--- Given material ---
——
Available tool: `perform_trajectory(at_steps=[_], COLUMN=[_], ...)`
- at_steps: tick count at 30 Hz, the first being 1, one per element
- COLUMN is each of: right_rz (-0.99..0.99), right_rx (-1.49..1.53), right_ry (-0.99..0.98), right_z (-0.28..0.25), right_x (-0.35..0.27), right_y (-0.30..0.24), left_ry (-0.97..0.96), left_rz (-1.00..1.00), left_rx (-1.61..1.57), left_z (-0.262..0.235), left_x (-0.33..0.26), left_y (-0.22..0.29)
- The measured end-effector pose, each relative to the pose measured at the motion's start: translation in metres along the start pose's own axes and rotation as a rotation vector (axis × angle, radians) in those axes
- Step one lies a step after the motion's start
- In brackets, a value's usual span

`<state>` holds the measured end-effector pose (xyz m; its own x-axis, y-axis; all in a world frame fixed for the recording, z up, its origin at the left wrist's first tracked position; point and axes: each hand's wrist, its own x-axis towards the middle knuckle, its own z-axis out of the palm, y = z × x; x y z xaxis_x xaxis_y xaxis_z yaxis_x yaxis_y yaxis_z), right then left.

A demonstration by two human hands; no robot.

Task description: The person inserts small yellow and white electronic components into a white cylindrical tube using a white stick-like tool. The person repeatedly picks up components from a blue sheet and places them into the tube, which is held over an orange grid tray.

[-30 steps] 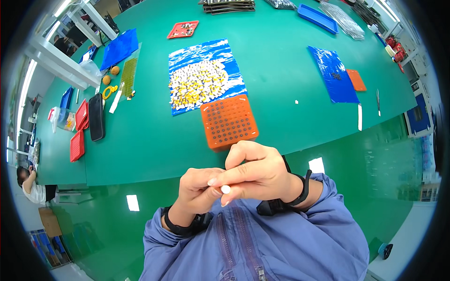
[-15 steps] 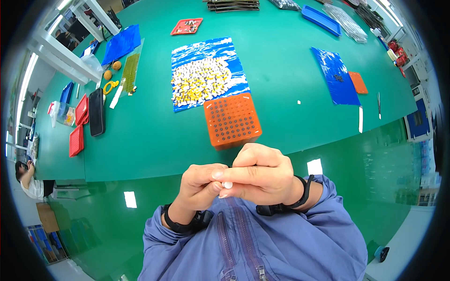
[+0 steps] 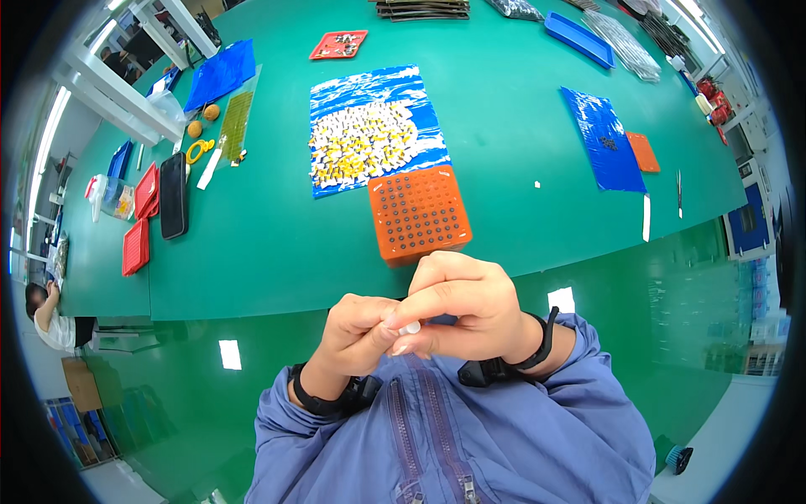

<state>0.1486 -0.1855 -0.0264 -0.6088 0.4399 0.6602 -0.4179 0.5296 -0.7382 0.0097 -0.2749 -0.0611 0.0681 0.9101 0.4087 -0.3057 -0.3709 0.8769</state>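
My left hand and my right hand meet in front of my chest, just off the table's near edge. Both are closed in a pinch, fingertips touching. Between them shows a small white piece with a rounded end; the rest of it is covered by fingers. Right beyond the hands sits an orange block with rows of holes, many holding small dark round parts. Behind it, a blue-and-white sheet bears a spread of many small white and yellow pieces.
On the green table, a black phone, red trays and yellow-handled scissors lie left. A red tray of small parts is farther back. At right are a blue sheet, an orange block and tweezers.
My right hand's fingers have shifted, the index finger bending more, and the white piece shows slightly more. A dark bit glimpsed between the hands earlier is no longer visible.
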Motion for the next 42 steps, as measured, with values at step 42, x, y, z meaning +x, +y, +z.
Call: perform_trajectory(at_steps=[42], right_rz=[0.216], right_rx=[0.093], right_ry=[0.424], right_z=[-0.083], right_x=[-0.029], right_y=[0.019], left_ry=[-0.057], left_rz=[-0.155], left_rx=[1.339], left_z=[-0.093], left_x=[0.022], left_y=[0.106])
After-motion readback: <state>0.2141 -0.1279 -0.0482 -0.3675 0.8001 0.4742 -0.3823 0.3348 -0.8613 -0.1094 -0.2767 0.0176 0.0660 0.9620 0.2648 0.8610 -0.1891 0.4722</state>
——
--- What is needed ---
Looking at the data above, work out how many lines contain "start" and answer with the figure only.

--- Reply to the task ---
2